Task prompt :: Give back exactly the lines from the start of the entries below to the line holding "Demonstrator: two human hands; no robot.", that line included, and leave every picture out.

Given records ::

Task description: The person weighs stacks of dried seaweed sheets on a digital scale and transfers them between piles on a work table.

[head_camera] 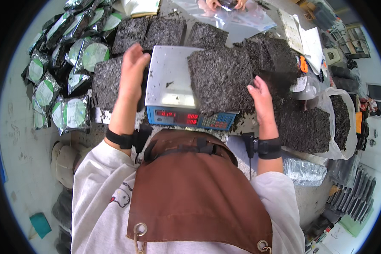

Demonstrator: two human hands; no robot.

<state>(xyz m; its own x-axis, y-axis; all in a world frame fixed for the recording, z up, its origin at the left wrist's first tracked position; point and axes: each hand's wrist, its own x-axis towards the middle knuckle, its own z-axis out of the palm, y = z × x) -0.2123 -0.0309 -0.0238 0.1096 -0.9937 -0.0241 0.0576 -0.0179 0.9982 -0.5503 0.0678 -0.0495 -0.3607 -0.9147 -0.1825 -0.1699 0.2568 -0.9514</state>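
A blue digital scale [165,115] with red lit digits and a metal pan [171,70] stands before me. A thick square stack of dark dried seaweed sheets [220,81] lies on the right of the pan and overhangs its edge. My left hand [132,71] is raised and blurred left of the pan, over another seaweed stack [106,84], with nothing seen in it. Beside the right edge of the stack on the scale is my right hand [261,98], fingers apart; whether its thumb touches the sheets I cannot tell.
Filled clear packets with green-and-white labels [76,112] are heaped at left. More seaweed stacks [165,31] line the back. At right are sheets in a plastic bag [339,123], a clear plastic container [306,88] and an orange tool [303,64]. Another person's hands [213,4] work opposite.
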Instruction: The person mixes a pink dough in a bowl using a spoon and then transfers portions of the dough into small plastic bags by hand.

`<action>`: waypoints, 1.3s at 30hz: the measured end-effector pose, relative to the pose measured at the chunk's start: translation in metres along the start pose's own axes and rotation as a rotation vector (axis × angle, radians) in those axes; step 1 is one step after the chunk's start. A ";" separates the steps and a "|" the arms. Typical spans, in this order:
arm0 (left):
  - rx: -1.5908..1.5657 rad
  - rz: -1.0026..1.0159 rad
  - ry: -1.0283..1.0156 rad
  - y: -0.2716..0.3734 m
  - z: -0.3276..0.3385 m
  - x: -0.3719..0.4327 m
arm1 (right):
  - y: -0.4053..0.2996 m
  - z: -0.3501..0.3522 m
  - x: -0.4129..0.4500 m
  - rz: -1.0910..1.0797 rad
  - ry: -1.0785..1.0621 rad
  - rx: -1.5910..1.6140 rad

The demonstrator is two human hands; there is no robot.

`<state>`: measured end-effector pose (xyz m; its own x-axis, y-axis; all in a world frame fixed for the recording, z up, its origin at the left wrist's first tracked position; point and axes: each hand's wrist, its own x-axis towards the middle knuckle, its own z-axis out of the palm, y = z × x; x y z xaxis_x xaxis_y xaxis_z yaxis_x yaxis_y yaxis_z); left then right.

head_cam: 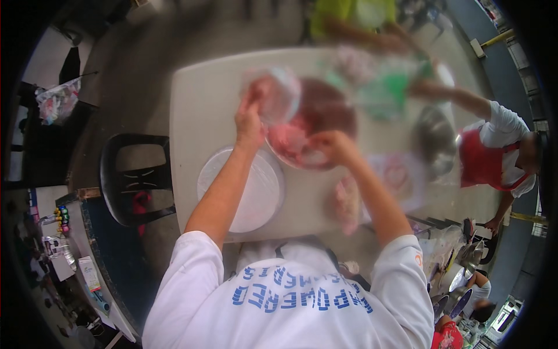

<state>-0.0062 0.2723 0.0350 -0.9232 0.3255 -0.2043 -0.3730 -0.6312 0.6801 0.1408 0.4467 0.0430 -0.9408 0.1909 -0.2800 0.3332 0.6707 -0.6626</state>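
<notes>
My left hand [250, 120] is closed on a blurred clear plastic bag [279, 96], held up over the left edge of a large round metal bowl [324, 104]. Reddish meat-like food [285, 137] lies in the bowl's near part. My right hand [333, 146] is at the bowl's near right side, its fingers bent; blur hides whether they hold anything. Below my left forearm, a white round plate or lid [261, 196] with clear plastic over it rests on the table. A plastic bag with pinkish contents [347, 203] lies under my right forearm.
The white table [200, 100] also bears green and clear plastic bags [386, 91], a metal bowl [436, 139] and a printed sheet [399, 174]. One person in yellow [353, 19] stands across; another in a red apron [484, 157] is at the right. A black plastic chair [135, 179] stands left.
</notes>
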 end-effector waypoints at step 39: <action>1.034 -0.107 -0.511 0.042 0.090 -0.042 | -0.041 -0.082 -0.073 -0.201 0.429 0.632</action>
<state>0.0252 0.2952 0.1356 -0.6585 0.7380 -0.1473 0.0245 0.2167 0.9759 0.1907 0.4639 0.1473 -0.8853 0.4553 0.0942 0.0050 0.2120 -0.9773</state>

Answer below ::
Task description: The person weighs stacks of dried seaweed sheets on a digital scale and transfers them between piles on a work table.

[head_camera] 

Demonstrator: two human hands; no robot.

The answer is complete, and the exercise is done.